Saturday, 4 May 2019

It’s time to stop fat-shaming and treat obesity as a national emergency, writes Life Ed NSW CEO Kellie Sloane ...

In the past three years the number of Australians living with obesity has increased by 900,000.

We are in the midst of a public health crisis of staggering proportions and if not addressed more than 40% of the population will be obese within the decade.

A report released today by The Obesity Collective is calling for urgent Government action to address this alarming downward trend in the state of our national health.

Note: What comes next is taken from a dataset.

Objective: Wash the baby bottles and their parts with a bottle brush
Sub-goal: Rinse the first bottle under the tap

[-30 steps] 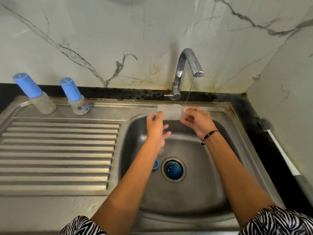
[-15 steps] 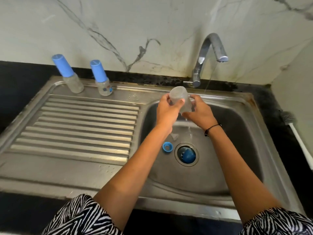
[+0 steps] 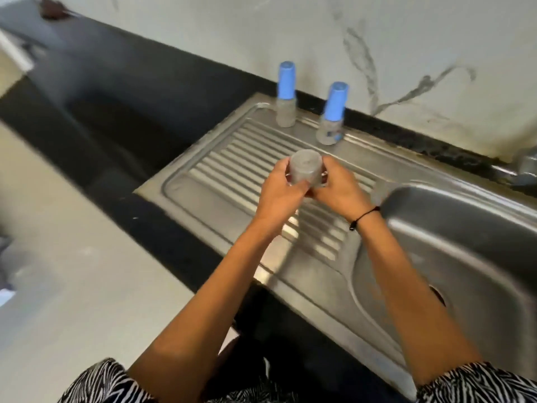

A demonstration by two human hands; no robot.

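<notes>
Both hands hold one clear baby bottle (image 3: 306,169) above the ribbed draining board (image 3: 232,181) of the steel sink unit, left of the basin (image 3: 465,228). The bottle stands with its round closed end turned up toward the camera; its lower part is hidden between the hands.

The left hand (image 3: 280,193) grips the bottle from the left: its fingers (image 3: 286,170) curl around the far-left side of the wall, and the thumb lies along the near side. The right hand (image 3: 338,190) grips it from the right, its fingers wrapped round the far-right side and its thumb tucked in near the bottle's lower edge, where the two thumbs nearly meet. The bottle sits between the two sets of fingers, clasped on both sides. A thin black wristband (image 3: 363,218) circles the right wrist.

At the far edge of the draining board, against the dark table strip below the marble wall (image 3: 203,30), two more bottles stand upright: the left capped bottle (image 3: 286,94) and the right capped bottle (image 3: 332,113), each topped by a tall blue cap, set near each other but apart. The faucet base (image 3: 526,165) shows at the far right edge.
</notes>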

The obesity collective is a think-tank made up of more than 100 health professionals, academics, institutions, people with lived-experience of obesity and not for profit health organisations. I am a member, representing Life Ed, which is the largest non-Government provider of health education to Australian children.

The part of the report I find most distressing is the trends that point to potentially severe outcomes for millions of young people.

In the past three years obesity in adolescents aged 16-17 years has grown by 57%.

A quarter of the nation’s children over 2 years of age (more than 1.2 million) are living with overweight or obesity. While this number has plateaued, it hides a very concerning trend; the proportion of children in that cohort with obesity- as opposed to being simply overweight – is on the climb, by about 24,500 a year, according to the report. The problem, quite literally, is getting bigger.

We know that a child experiencing obesity is five times more likely to experience obesity as an adult. They are therefore more likely to have chronic health problems and poor mental health.

We are failing the next generation – there’s no other way of looking at it. And more than that we are failing the most vulnerable in society because obesity is an epidemic that discriminates.

If you live in regional Australia, are indigenous, or live in areas of relatively low socio-economic disadvantage, you are more likely to be obese.

Obesity is categorised according to severity. In the last three years the highest relative growth was in the class 111 category with numbers of clinically severe obesity rising by a third to 740,000 people.

It’s time to help those people – not judge them. Let’s be honest. Who hasn’t, at some point wondered if the problem isn’t with the individual? Eat better. Exercise more. Simple, right? I’ll be honest and say that I have made that silent judgement in the past. What working in the health space has taught me is that is far more complex. There are scientific and environmental factors at play. Fat-shaming needs to stop because it is doing more harm than good.

The Obesity Collective report makes it very clear that a starting point, for all of us, is de-stigmatising.

“Stigma arises from the misunderstanding of obesity drivers. It is not just a lifestyle choice or due to lack of willpower or self-control. The science shows there are strong social, biological and environmental drivers.”

What is needed is urgent Government action plan which involves a community wide approach. An investment now will save lives and future health budgets.